• Task prompt: Reproduce only the lines of the material below that start at the line containing "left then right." and stop at the line containing "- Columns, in". Keep both end lines.

• Data for review:

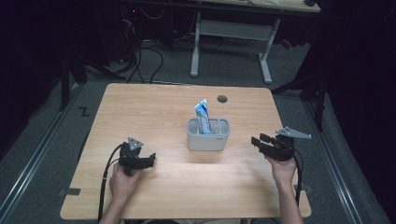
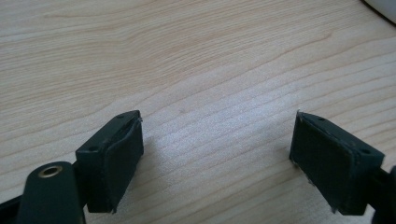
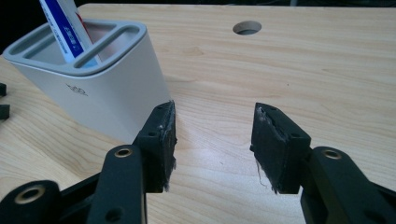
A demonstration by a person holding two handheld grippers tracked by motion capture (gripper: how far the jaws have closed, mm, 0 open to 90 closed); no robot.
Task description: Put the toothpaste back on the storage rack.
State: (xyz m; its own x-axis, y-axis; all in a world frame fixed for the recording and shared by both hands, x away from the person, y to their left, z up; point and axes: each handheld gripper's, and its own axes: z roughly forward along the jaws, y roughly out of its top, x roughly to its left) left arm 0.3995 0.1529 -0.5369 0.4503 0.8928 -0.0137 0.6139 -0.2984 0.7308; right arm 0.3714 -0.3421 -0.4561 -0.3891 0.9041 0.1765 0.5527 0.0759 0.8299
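Both the left claw (image 1: 150,161) and right claw (image 1: 258,141) hang open, empty; toothpaste tube (image 1: 202,116) stands in holder (image 1: 208,140) (likely next grasp).

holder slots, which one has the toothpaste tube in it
The left-hand slot of the grey holder, as the high view shows it: the blue and white toothpaste tube stands in it, sticking out above the rim. The other slots look empty.

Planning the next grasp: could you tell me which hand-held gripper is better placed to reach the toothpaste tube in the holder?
Probably the right hand-held gripper: open, with the grey holder and toothpaste tube just ahead.
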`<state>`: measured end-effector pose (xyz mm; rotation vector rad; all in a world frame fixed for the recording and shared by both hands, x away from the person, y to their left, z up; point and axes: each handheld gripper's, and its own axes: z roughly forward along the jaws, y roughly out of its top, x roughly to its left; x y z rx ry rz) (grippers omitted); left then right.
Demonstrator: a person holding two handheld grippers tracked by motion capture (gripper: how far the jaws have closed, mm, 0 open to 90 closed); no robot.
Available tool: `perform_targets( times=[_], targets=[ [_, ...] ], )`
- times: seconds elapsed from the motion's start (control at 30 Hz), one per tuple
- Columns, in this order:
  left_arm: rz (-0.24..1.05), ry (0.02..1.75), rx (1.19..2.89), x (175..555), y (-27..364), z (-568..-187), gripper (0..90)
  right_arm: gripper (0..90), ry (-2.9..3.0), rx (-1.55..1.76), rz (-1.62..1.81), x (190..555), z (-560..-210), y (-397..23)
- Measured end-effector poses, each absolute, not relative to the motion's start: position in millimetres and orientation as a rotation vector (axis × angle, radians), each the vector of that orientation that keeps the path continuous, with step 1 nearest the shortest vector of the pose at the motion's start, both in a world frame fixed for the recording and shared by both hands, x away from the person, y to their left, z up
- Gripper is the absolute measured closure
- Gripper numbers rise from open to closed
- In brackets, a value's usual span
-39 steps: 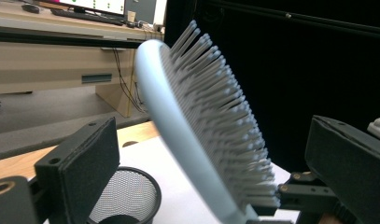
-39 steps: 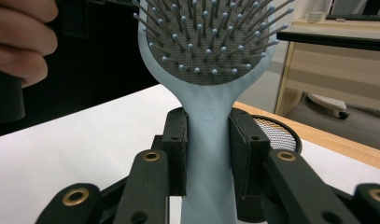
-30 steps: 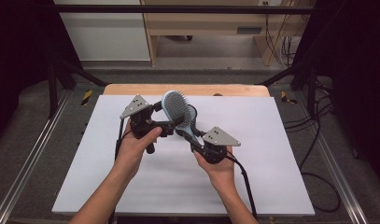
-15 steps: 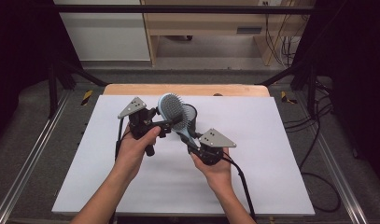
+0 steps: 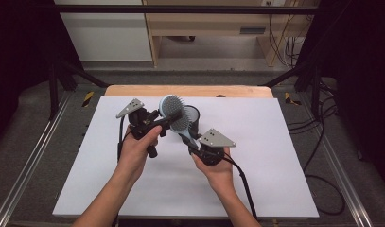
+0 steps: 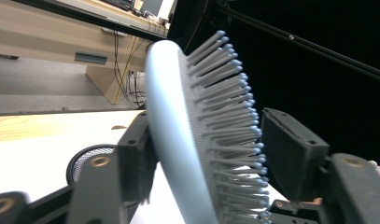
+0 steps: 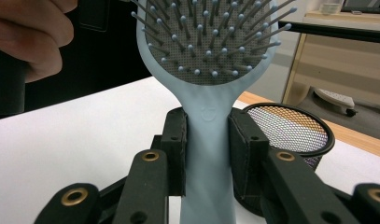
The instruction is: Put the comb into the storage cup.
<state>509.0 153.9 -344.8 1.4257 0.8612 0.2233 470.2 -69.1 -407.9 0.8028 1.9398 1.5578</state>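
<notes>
Two tongs meet at one hairbrush [image 5: 173, 113], held above the white counter [image 5: 275, 156]. Left tongs [image 5: 164, 119]: jaws straddle the brush head, one against its back, the other clear of the bristles. Right tongs [image 7: 207, 140]: clamped on the handle. Black mesh cup [image 5: 192, 118] stands just behind.

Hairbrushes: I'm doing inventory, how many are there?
1. The brush is held above the table, handle in the right gripper, head between the left gripper's fingers.
</notes>
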Motion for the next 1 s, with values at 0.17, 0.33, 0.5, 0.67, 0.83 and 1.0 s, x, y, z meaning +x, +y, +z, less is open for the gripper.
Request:
perform_targets(
  times=[0.17,0.33,0.5,0.67,0.83,1.0],
  targets=[
    [0.204,0.873,1.409,510.0,155.3,-348.2,42.6,69.9,1.953,0.806,1.550,471.5,-409.4,-68.6],
    [0.159,0.911,1.382,511.5,158.1,-352.3,46.4,69.9,1.970,0.816,1.530,472.3,-411.8,-65.7],
    [0.132,0.914,1.371,512.3,159.9,-357.8,49.4,69.9,1.998,0.829,1.509,474.3,-415.3,-63.3],
    [0.131,0.911,1.370,512.2,159.7,-359.4,50.7,69.8,2.018,0.845,1.504,476.0,-417.3,-61.5],
    [0.130,0.902,1.377,510.6,158.6,-359.2,51.6,69.8,2.028,0.854,1.509,475.4,-417.5,-62.7],
    [0.139,0.891,1.383,508.4,157.5,-358.2,51.9,69.6,2.037,0.860,1.518,474.4,-417.2,-63.2]
  ],
)
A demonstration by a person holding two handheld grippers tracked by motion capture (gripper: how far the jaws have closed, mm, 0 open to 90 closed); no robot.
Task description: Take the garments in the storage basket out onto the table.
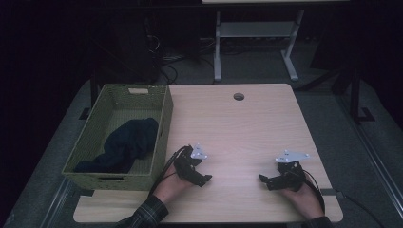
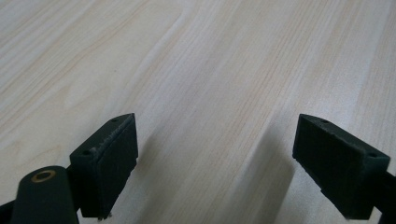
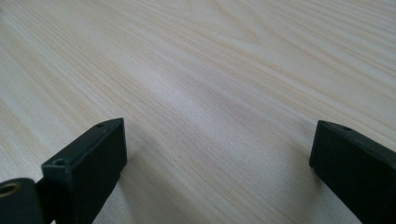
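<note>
A green woven basket (image 1: 164, 124) stands at the table's left side with a dark blue cloth (image 1: 126, 145) lying inside it. My left gripper (image 1: 205, 179) rests low on the wooden table (image 1: 237, 128) just right of the basket, jaws wide apart with only bare wood between them (image 2: 215, 154). My right gripper (image 1: 264, 180) sits near the table's front right, pointing left, also open over bare wood (image 3: 219, 154). Both are held by hands coming in from the front edge.
A round cable hole (image 1: 239, 96) lies near the table's far edge. Beyond the table stand a white desk frame (image 1: 256, 42) and dark cables on the floor. Bare tabletop stretches between and beyond the two grippers.
</note>
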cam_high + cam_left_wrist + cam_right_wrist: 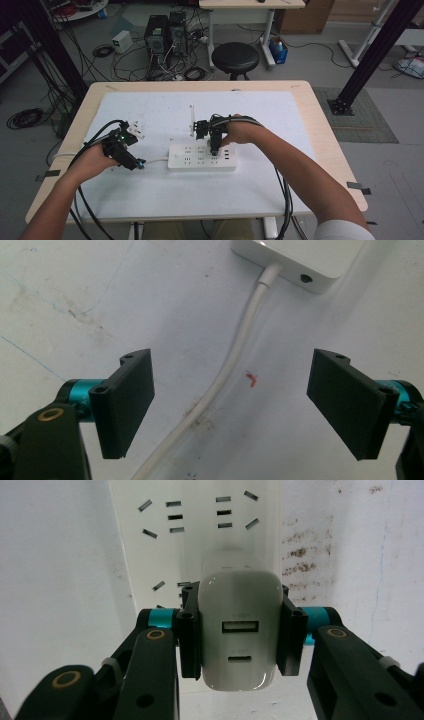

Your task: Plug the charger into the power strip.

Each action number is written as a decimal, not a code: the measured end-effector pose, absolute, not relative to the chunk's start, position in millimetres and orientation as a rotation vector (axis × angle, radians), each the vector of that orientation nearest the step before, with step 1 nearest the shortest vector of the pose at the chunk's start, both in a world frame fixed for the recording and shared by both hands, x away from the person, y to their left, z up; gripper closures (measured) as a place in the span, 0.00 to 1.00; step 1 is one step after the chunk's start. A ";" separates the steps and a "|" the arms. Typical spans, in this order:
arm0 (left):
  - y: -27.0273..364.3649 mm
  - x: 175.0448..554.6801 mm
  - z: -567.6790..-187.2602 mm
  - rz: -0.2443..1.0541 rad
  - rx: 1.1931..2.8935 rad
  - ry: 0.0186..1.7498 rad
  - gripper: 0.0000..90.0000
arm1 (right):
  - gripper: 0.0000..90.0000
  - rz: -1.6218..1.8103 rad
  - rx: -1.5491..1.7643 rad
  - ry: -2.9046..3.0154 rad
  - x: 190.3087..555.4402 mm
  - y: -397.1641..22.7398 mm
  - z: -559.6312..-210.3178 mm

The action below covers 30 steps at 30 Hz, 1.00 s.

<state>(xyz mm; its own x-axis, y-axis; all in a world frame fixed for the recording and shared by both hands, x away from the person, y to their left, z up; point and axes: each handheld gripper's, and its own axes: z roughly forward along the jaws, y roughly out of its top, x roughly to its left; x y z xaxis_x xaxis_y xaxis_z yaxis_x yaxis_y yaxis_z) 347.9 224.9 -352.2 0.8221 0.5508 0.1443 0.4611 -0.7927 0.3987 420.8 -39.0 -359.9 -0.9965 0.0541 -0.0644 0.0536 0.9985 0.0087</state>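
Holding a white charger [239, 630] tight between its two black jaws, the right gripper [239, 632] hangs just over the power strip [202, 157] on the table [300, 97]. The charger sits right above the strip's slots, near the strip's middle.

It could go wrong if the pins do not line up with the slots. Then the charger would bump the top of the strip and tip in the jaws, or slip out.

Pushing down hard could also slide the strip across the white mat [165, 195], because nothing holds it.

The left gripper [125, 152] waits just beside the strip's left end, with its jaws spread wide and nothing in them. The strip's white cord [235, 355] runs on the mat between those jaws. If that gripper moves, it might snag the cord and tug the strip away.

A small white plug [136, 130] lies well apart from the strip, up and to its left.
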 end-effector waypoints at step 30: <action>227.3 347.0 -357.5 0.358 2.649 0.763 0.21 | 0.69 -0.048 0.058 3.064 419.4 -32.0 -367.8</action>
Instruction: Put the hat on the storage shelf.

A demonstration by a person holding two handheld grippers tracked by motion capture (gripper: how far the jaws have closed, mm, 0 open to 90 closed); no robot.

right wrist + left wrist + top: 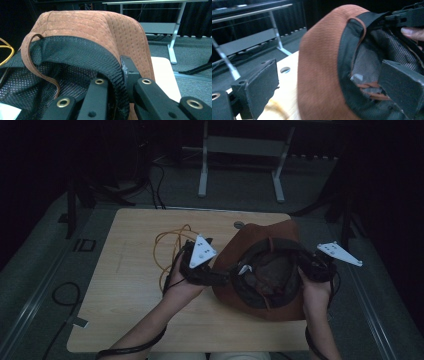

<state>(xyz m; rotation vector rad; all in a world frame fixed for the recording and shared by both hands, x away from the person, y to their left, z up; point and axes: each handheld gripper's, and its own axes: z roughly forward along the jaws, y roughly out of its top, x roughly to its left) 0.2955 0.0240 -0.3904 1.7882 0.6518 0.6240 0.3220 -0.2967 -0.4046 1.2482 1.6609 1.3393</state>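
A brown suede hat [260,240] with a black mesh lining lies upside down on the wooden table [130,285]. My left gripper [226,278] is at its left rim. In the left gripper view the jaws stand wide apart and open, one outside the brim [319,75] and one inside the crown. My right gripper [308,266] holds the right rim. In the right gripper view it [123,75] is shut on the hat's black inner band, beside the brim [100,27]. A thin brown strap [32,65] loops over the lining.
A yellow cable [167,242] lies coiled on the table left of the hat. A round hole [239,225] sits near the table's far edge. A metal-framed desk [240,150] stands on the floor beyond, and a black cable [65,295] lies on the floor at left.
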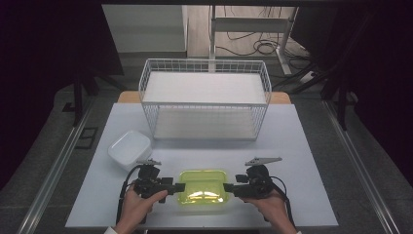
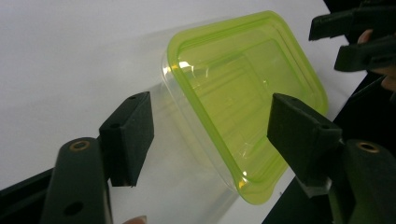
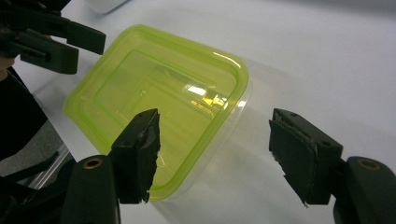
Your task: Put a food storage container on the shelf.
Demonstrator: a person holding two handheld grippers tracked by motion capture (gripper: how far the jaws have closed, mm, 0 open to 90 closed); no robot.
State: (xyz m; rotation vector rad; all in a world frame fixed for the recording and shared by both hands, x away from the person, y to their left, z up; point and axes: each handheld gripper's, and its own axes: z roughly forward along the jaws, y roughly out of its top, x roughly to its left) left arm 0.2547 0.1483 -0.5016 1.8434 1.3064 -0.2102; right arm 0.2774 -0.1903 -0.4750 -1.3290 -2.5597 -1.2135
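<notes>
Flanking the box from both ends: left gripper is sitting at its left short side, right gripper at its right short side, tips pointing at each other along the box's long axis, which is running left-right across the table. Both sets of jaws are standing spread with nothing pinched. In the left gripper view the left gripper is straddling a corner of the box, pads either side of the clear wall but not pressing; in the right gripper view the right gripper is doing the same, one pad over the green lid, the other out past the wall, gap showing. Neither hand is looking nearer; spacing is about symmetric. My read: next move is turning on closing in from both ends at once, so each pad pair needs to be catching the rim or wall squarely or the box is going to skate. Box is sitting flat near the front edge of the white table. White tub is lying behind and left of the left gripper, apart from it. Wire basket is standing at the back, well apart. Room beyond is dim, cables on the floor.
</notes>
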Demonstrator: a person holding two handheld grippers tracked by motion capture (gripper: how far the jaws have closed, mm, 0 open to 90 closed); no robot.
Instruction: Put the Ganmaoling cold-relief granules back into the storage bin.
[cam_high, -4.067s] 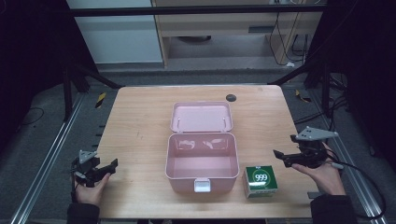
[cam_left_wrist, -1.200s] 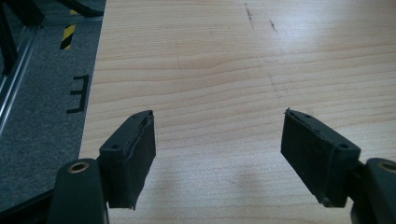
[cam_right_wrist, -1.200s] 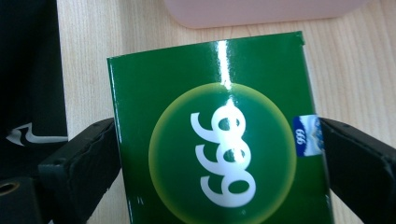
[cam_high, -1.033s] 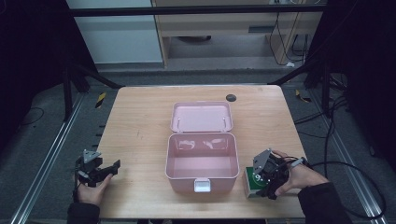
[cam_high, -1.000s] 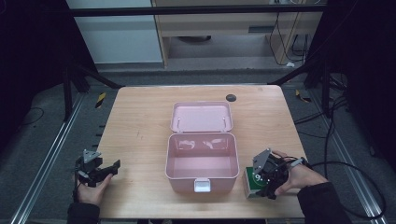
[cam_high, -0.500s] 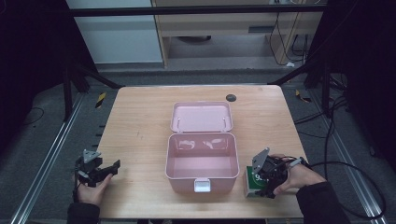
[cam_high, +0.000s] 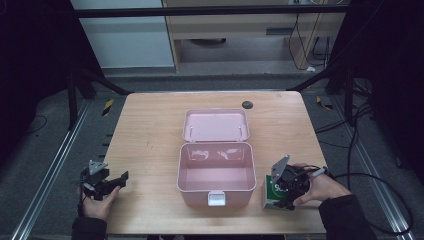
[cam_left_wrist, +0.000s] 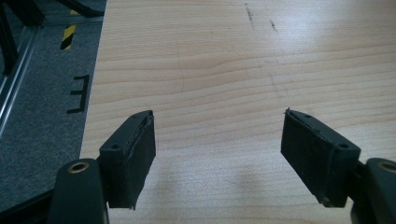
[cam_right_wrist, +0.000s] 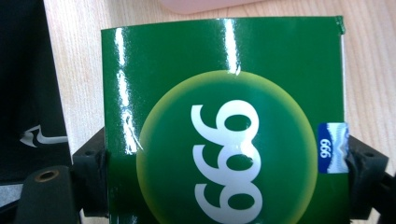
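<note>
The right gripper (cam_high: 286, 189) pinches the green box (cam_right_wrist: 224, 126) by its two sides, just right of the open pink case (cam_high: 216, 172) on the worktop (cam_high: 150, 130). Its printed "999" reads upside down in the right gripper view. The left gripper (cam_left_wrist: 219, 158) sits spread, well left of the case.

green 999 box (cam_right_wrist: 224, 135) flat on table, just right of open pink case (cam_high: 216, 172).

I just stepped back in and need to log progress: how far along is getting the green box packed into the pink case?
Done: the pink case sits open on the table, lid back and nothing inside. In hand: the right gripper has its jaws against both sides of the green 999 box, which stands beside the case, not in it. The left gripper is open over bare wood. Left, presumably: lifting the box into the case and closing the lid.
</note>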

• Result of this exercise:
`<state>`: measured end-effector pose (xyz mm; rotation vector rad; all in a world frame fixed for the recording and shared by both hands, x away from the person, y to their left, z up; point and axes: each handheld gripper's, and its own axes: z roughly forward along the jaws, y roughly out of its top, x roughly to its left; x y z rx ry rz) (grippers omitted); left then right.
Demonstrator: a person holding two handheld grippers tracked by motion capture (gripper: how far the jaws have closed, mm, 0 open to 90 closed); no robot.
Available tool: `perform_targets( times=[_], targets=[ [_, ...] ], )`
- times: seconds elapsed from the motion's start (control at 30 Hz), one per tuple
- Columns, in this order:

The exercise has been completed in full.